As a way to wrap up this annual exercise of spending time with one of the Church Fathers in preparation for the Nativity, I would like to follow up on yesterday’s post with a reminder that St. Gregory isn’t the only one who brings up suffering and death at Christmas time. On December 26th, the day after Christmas, the Orthodox Church reads the story of Herod’s anger and his slaughtering of all the male children two years and younger in the environs of Bethlehem. Three days later, on December 29th, the Orthodox Church officially commemorates these victims with the Feast for the 14,000 Holy Innocents.
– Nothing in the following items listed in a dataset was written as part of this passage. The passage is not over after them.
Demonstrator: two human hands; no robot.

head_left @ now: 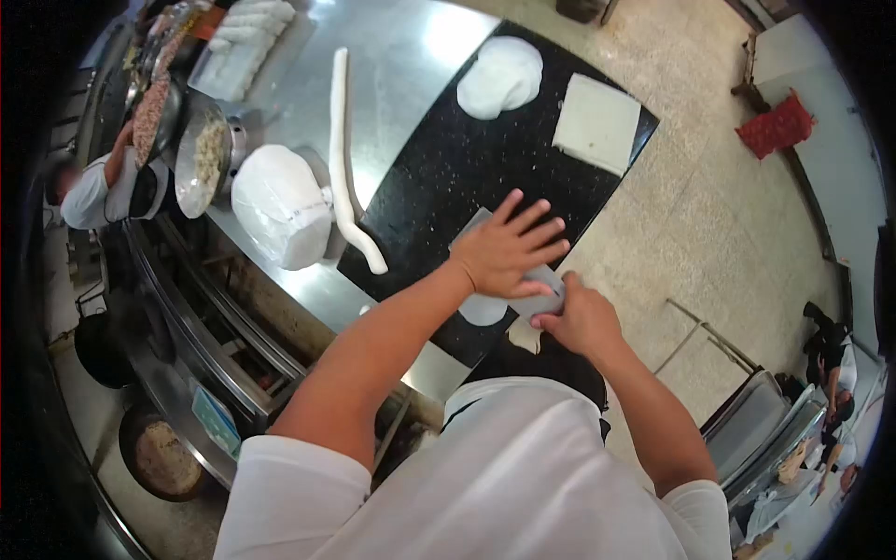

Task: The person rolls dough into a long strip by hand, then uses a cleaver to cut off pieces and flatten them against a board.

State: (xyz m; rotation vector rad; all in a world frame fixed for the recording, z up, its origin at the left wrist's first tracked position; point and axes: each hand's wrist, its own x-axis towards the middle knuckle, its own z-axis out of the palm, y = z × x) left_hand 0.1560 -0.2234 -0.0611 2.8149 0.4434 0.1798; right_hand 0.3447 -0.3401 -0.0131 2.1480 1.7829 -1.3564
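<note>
My left hand point(513, 247) lies flat with fingers spread on a broad grey blade point(539, 287), which looks like a cleaver. Gripping the near right end of it is my right hand point(583, 320), whose fingers hide any handle. Just below the blade, a thin white dough round point(485, 310) shows on the black board point(420, 177). A pale yellowish piece point(525, 336), cloth or dough, hangs by the board's near edge. Farther up the board are a pile of white dough rounds point(499, 77) and a pale square cloth or sheet point(597, 124).
Left of the board, a long dough rope point(340, 140) and a plastic-wrapped white mass point(282, 207) rest on the steel table point(392, 56). A bowl of pale filling point(201, 159) stands beyond. A co-worker point(103, 187) is at far left; other people point(835, 401) are at right.
</note>
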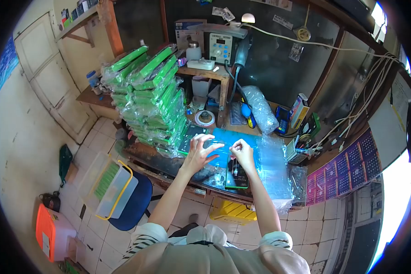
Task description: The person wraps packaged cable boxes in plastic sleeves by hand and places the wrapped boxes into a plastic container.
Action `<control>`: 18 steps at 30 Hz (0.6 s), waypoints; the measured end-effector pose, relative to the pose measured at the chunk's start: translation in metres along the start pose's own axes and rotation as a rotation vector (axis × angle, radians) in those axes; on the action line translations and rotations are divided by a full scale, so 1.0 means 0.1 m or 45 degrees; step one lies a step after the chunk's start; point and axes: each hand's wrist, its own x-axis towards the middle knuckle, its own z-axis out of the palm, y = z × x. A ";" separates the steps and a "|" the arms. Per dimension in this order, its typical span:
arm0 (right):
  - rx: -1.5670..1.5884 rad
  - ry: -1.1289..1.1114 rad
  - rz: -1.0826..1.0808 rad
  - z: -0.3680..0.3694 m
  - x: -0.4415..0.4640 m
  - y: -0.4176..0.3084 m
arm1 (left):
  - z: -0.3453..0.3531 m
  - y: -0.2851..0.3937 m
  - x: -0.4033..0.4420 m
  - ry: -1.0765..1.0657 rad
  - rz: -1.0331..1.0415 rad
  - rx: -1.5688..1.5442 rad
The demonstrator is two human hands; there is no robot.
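Note:
My left hand [197, 153] is over the front of the workbench with its fingers spread and curved, and I see nothing in it. Close by on the right, the fingertips of my right hand [243, 153] are pinched together; whatever they hold is too small to make out. Beneath the right hand lies a flat black box [236, 177] with a green lower edge, partly covered by the hand. A blue mat [226, 137] spreads under and behind both hands. Another black box in clear wrap [194, 136] rests just left of the left hand.
A tall stack of green plastic-wrapped boxes [148, 107] rises at the left. Clear plastic sleeves [275, 169] cover the bench's right end, with a bubble-wrap roll [259, 109] behind. A tape roll [204, 118] sits near a soldering station [220, 48]. A clear bin [118, 187] stands on a blue chair [134, 212].

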 end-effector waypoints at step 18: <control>-0.749 0.088 0.237 -0.36 -0.54 0.90 | 0.82 -0.12 -0.23 0.275 -0.864 -0.547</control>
It is a reminder that though we are called to leap for joy, sing praises to God and stand in awe of all that will be accomplished by Christ through His Nativity, the world continues to be filled with suffering and death. There are those who are today slaughtered by their fellow man for no good reason what so ever. Every year we have far more than 14,000 innocents who succumb to a death brought about by their fellow human beings.

Thus, in the midst of all this joy and all this celebration — for we Orthodox Christians do not stop celebrating Christmas on the morning of December 25th — we must remember all of those who died before ever knowing Christ. Remember all of those who died before they really ever had a chance to live. Remember all those whose lives that were cut short through the selfishness and cruelty of fallen humanity.

This is our burden and also our hope. During the liturgy, the priest says these seemingly innocuous words:

Remember also, Lord, those whom each of us calls to mind and all your people.

Then, as the priest is placing all of the crumbs that are left from the Body of Christ on the paten into the Cup he prays:

Wash away, Lord, by Your holy Blood, the sins of all those commemorated through the intercessions of the Theotokos and all Your saints. Amen.

By these two prayers, and our active participation in them we have the opportunity to ask God to not only remember but to forgive and grant everything that He gives us, His children, to those whom we bring to mind. Thus, the Church lifts up to God all those babes killed by Herod before they ever had a chance to live life or to know Christ. In turn, she invites us to lift up to God all of the innocents who have been killed throughout the ages.

May God, through our prayers, be as loving and merciful as we dare to hope. Indeed, may He marvelously exceed all of our expectations. Amen.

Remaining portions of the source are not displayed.